§ TRY IT:
Among the entries below, only the lines starting at the one with "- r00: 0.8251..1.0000" and ending at the one with "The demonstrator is", both included, are to be printed exactly.

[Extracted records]
● ● ● ● ●
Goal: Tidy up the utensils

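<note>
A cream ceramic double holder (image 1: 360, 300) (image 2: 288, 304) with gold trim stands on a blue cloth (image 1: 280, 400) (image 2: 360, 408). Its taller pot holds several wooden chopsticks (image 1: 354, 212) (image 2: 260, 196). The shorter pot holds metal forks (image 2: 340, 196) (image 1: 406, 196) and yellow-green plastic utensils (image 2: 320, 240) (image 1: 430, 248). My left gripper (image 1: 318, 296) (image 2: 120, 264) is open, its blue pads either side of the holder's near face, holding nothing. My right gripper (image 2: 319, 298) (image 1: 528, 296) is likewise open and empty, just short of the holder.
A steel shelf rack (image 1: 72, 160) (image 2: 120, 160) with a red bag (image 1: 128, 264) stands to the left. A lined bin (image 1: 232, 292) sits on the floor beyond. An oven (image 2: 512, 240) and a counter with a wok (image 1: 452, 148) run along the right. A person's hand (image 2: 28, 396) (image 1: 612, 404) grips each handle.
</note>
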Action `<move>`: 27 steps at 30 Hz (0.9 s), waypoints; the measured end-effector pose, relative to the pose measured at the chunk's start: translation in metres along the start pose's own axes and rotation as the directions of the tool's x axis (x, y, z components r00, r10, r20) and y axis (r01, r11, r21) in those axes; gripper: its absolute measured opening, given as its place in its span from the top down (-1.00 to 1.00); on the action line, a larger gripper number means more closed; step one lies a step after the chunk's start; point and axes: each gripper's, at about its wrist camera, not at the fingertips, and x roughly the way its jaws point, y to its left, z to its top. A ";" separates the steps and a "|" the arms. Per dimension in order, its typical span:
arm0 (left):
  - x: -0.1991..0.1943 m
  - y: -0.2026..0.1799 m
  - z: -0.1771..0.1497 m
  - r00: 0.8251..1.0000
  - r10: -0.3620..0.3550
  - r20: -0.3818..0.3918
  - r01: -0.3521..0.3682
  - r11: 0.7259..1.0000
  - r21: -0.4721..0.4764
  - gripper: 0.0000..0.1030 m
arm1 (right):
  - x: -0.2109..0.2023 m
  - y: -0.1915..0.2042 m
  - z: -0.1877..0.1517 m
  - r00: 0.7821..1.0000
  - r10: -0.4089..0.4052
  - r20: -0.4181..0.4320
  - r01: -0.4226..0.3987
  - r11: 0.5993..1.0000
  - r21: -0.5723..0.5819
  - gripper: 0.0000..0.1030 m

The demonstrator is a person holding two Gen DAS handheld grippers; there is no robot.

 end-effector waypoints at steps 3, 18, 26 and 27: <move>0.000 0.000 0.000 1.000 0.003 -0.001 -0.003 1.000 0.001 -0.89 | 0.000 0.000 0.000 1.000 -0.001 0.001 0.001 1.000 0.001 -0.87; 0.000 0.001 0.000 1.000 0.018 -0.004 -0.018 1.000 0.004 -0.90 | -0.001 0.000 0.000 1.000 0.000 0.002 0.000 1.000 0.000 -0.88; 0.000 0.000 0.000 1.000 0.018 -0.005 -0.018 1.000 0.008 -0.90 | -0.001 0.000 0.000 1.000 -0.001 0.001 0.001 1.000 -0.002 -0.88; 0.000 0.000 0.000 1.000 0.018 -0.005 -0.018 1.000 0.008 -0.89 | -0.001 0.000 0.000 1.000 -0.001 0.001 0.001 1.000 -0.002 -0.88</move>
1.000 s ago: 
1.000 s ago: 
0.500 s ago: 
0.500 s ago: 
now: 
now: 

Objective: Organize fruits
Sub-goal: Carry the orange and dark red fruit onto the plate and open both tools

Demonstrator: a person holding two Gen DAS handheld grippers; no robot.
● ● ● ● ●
§ SOLUTION TO THE EXERCISE:
  - r00: 0.8251..1.0000
  - r10: -0.3620..0.3550
  - r20: -0.3818..0.3918
  - r01: -0.3521..0.3682
  - r11: 0.7259..1.0000
  - r21: -0.4721..0.4764
  - gripper: 0.0000..0.1030 m
arm1 (right):
  - x: -0.2109..0.2023 m
  - y: -0.1915..0.2042 m
  - z: -0.1877..0.1517 m
  - r00: 0.7821..1.0000
  - r10: -0.4089..0.4052
  - r20: -0.4181..0.4320
  - r01: -0.4226..0.3987
  - r11: 0.5993..1.0000
  - r21: -0.5723..0.5819
  - gripper: 0.0000..0.1030 m

The demonstrator is a person holding two Gen DAS handheld grippers; there is no robot.

There's no more to the answer.